* Posts by Robert Carnegie

4557 publicly visible posts • joined 30 Sep 2009

Known software issue grounds Ingenuity Mars copter as it attempted fourth flight

Robert Carnegie Silver badge

Is it possible that every other reader is too mature to pretend to believe that when Ingenuity is in flight mode, radio communication is turned off... like flight mode on my cellphone?

I've been here some time, so I say no.

You're all pretending to be too mature to pretend to believe etc.

Vote as your conscience allows, but I know the truth. ;-)

Vivaldi update unleashes the 'Cookie Crumbler' to simply block any services asking for consent (sites may break)

Robert Carnegie Silver badge

Re: But aren't they required by EU law?

I downvoted because you didn't give a reason to have adverts on a web site that apparently only you use, intentionally. As for consent, since it is your web site, presumably you already consent to everything that it does.

I suppose that I could find your web site, accidentally, if Google knows about it. If it is a hosted Wiki, for instance.

Then you would have to have consent control on any feature of it that amounts to me providing information to the web site, instead of the other way around.

Otherwise, I suppose that "Authorized users only" and a login or PIN prompt as the front page would be enough to legally keep me out and let you in.

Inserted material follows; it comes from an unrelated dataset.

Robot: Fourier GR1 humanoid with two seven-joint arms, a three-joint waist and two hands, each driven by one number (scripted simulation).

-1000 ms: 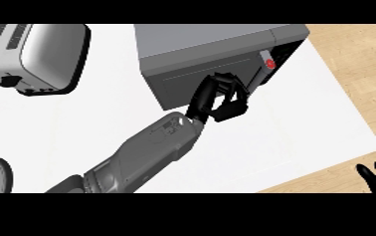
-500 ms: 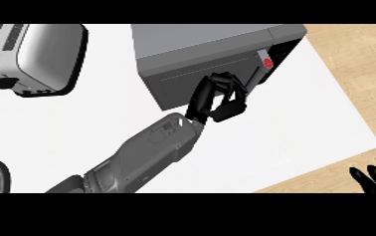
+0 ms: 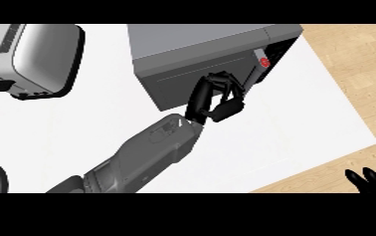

That just leaves that (1) running a web site may be not your main job or skill set and some of this stuff can be hard, and (2) what if you are temporarily working at the hardware key logger factory in the testing department.

For (2) you could create a separate account in your web site, stevie_when_at_keyloggers when you log in from that job.

For (1) you could just put all the data for your personal use onto Facebook and let them do the admin. But then using that in the workplace may be frowned on.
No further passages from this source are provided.